Everyone in the open source community uses NVIDIA's Cuda platform, which makes available a good set of libraries that can help you connect all the different GPUs together so they can communicate more efficiently, distribute their workload, and so forth. But DeepSeek went one step deeper, below the library, and further optimized the hardware as well.
The reality is that the pace at which open models have improved and will continue to improve is phenomenal.
AI doesn’t happen without chips. The initial news that it may require fewer chips in the future to produce excellent models created, in some industry watchers, a logical fallacy that chip demand would wane. According to Jevons Paradox, the opposite is true: increased efficiency often leads to increased consumption. From fuel and energy usage throughout time and increases in air conditioning efficiency leading to people building bigger homes, there’s never too much of a good thing.
Take, for example, the global whiskey business. In recent years, the rise of independent and small-batch distilleries has only increased the demand for grain. It’s the same in any industry as economics improves the opportunities for small companies.
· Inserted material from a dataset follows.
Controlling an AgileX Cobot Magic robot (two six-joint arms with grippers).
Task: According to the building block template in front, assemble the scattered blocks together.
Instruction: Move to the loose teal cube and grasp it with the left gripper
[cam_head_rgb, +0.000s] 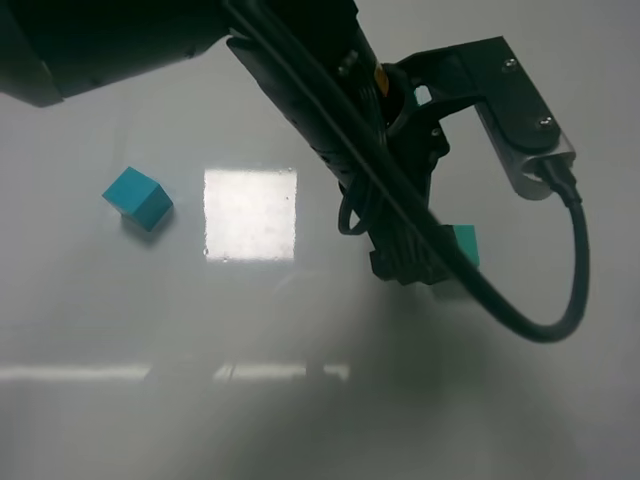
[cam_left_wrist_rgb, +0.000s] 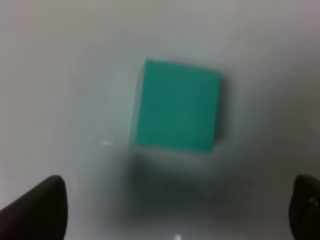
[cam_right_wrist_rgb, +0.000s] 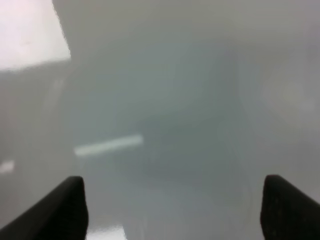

There may be fewer chips used by any given company, but DeepSeek demonstrated that many more players can enter the market and use open source techniques to build impressive models for less.
This, to me, is the greatest takeaway. What it unlocks is that it won’t just be the very elite that have access to incredible compute who will be able to build the next series of models. Maybe there are alternate routes where smaller labs can also start investing in building some more models. That's a great thing for those excited for AI agents and the agentic future we all anticipate.
Competition among all the major players will ebb and flow, so it’s best to not think about winners and losers in the immediate term. Every day, companies, researchers, and AI scientists are innovating to produce better models based on more scientific reasoning.
That is why we’re so excited about our recent reasoning updates to our Granite family of LLMs, which have outperformed R-1 performance on benchmarks like ArenaHard and AlpacaEvaOur reasoning models combine the best of both worlds: high performance with safety characteristics, while letting users choose whether they want to use reasoning capabilities or not, depending on the situation. The more we share what we know and open source what is possible to do so will benefit everyone, most importantly consumers.
While OpenAI and others may feel some initial heat from the rise of smaller, but potent competition, this is a big win for the community and aligns with IBM’s perspective for the future of AI. It’s a huge win for the open source community and demonstrates that smaller models can outcompete some of the others. Obviously, this by no means counts out the bigger players; if they’re smart, they will use what DeepSeek taught them to continue to build bigger models at lower costs.
But, ultimately, competition is great for enterprises and consumers alike. Everybody wins when we have these seismic events like DeepSeek R1.